Такой была его жизнь последние два с половиной дня. Шестьдесят часов почти непрерывного дежурства, пока живые и мёртвые пытались вырваться из Чумвиля, оставшегося времени едва хватало на то, чтобы поспать и перекусить на стене. Не то чтобы всё началось в какой–то определённый момент. Болезнь распространялась медленно: сначала они приходили по одному и по двое, потом большими группами. Два часа назад произошёл всплеск, сотни трупов с бессмысленными взглядами брели к стенам, несколько живых среди них кричали о помощи, пытаясь вырваться из охватившего карантинное гетто кошмара.
Ничто не должно дойти до стены, будь то запятнанные варпом или обычные люди.
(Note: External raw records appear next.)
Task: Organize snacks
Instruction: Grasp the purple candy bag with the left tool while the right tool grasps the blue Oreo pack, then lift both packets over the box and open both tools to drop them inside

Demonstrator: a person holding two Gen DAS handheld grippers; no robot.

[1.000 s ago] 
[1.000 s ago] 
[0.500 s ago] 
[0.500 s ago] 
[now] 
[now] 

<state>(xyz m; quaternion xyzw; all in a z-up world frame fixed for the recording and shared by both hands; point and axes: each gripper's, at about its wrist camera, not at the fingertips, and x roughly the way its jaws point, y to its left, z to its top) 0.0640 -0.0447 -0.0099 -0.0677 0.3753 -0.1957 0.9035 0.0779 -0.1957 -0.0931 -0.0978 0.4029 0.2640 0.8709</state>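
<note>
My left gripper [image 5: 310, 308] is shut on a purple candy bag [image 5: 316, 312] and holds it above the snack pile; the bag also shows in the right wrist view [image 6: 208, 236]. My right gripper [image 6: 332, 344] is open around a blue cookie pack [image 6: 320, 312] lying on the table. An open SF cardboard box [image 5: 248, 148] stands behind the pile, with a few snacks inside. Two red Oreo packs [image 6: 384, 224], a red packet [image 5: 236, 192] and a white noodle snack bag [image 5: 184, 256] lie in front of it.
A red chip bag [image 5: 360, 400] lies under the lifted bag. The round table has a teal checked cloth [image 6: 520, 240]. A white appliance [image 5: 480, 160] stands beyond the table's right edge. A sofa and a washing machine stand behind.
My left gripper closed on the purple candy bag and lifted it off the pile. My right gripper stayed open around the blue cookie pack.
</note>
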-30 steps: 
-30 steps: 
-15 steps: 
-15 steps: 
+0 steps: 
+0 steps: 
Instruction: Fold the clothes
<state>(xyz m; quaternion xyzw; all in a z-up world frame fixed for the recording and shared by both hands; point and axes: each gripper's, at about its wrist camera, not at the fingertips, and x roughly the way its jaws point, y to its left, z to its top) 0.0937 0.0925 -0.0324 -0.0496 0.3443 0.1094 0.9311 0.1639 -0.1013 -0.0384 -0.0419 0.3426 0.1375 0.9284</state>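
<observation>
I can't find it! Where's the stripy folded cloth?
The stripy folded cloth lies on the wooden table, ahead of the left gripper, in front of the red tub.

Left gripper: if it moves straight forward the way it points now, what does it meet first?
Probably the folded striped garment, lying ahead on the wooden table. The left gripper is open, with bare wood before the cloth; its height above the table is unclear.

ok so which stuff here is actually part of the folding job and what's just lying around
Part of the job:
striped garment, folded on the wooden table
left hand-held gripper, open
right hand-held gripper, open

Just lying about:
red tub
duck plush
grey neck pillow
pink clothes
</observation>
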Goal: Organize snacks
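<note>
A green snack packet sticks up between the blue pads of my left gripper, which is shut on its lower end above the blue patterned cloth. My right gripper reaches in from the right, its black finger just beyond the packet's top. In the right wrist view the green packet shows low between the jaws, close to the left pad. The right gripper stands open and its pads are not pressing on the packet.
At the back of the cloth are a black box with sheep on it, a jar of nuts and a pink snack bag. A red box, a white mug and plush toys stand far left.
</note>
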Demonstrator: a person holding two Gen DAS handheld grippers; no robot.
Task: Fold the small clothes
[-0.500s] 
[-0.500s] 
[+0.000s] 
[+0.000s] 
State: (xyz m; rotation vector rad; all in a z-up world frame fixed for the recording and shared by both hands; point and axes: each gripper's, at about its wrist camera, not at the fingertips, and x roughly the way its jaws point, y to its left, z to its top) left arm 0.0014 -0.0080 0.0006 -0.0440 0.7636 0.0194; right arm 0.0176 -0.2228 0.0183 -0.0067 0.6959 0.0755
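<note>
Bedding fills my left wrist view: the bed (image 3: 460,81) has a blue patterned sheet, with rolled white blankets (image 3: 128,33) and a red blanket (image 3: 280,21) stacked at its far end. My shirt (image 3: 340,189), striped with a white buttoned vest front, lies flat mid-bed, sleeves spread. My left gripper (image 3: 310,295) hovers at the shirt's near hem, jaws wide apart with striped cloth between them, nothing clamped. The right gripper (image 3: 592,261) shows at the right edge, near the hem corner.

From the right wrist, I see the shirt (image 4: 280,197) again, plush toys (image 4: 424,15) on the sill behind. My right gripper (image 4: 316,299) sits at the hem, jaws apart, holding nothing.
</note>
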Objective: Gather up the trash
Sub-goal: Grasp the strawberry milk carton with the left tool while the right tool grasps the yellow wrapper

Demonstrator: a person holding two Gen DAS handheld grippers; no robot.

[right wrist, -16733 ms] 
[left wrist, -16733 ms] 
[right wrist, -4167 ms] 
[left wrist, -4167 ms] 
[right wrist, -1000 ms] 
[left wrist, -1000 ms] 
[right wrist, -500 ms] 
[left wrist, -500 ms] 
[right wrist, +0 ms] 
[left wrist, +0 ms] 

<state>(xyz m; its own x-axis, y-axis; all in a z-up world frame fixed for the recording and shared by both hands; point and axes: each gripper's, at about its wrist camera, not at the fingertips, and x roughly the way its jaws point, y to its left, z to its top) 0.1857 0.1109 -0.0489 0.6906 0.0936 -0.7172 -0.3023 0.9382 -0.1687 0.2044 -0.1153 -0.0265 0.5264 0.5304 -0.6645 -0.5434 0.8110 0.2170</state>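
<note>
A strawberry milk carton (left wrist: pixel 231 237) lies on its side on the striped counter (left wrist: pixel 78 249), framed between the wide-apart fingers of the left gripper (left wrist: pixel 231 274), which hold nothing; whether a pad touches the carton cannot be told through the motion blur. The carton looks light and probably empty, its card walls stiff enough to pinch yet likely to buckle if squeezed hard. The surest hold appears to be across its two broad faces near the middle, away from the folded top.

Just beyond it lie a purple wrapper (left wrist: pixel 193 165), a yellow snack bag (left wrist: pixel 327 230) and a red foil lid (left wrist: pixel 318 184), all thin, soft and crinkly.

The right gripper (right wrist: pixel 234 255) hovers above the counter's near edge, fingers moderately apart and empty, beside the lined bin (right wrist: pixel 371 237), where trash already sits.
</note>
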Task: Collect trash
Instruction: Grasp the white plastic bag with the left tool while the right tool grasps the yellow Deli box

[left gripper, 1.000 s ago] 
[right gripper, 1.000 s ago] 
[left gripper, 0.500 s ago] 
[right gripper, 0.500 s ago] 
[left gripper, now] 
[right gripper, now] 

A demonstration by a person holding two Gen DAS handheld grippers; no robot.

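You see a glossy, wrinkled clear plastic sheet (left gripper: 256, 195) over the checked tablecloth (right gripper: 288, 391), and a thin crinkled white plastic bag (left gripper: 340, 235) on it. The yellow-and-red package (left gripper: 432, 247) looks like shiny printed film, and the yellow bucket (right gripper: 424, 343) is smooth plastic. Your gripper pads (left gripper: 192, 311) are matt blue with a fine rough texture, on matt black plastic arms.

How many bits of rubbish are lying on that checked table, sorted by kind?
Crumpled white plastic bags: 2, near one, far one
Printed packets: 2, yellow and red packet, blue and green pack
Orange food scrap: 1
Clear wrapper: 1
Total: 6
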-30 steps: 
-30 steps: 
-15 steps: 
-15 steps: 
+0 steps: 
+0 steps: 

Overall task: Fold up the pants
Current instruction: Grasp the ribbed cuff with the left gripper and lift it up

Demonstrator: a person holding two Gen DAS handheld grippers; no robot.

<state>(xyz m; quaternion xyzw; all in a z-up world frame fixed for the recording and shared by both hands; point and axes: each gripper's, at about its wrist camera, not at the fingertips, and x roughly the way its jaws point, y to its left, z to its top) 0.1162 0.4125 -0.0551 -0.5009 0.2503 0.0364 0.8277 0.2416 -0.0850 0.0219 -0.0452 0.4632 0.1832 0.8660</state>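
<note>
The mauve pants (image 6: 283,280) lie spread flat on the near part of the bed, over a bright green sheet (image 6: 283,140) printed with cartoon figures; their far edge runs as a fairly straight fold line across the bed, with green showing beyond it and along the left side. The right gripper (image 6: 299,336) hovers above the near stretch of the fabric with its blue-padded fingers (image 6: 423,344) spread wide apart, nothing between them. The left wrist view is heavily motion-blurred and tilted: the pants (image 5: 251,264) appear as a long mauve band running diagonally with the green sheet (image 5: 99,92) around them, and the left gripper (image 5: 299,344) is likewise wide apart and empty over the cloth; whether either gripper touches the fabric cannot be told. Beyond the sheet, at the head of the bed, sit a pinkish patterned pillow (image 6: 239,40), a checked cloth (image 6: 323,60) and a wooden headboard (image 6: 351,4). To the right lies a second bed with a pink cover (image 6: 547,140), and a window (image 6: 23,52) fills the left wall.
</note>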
Офицеры объясняли, что невозможно сказать, кто несёт в себе порчу. Поэтому они приходили сотнями: жертвы чумы и беженцы; врачи, добровольно вызвавшиеся помочь им, и самозваные сиделки; и семьи, которые выбрали изоляцию со своими близкими, спасаясь теперь от мерзостей среди них.
Он нажал на спусковой крючок, и лазерный заряд ударил молодую женщину в грудь, отбросив её назад в груду трупов. Кацухиро подумал, что увидел на её лице пятнышко сыпи, ища малейшее оправдание, чтобы не ненавидеть себя каждый раз, когда его палец двигался.
Он понял, что стал отличным стрелком, и его чуть не стошнило от этой мысли.
Зато его следующая цель явно была заражена варпом. Хромающая походка и брызги слизи из отвисшего рта недвусмысленно свидетельствовали о порче. Он тяжело сглотнул и снова выстрелил, попав старику в лоб.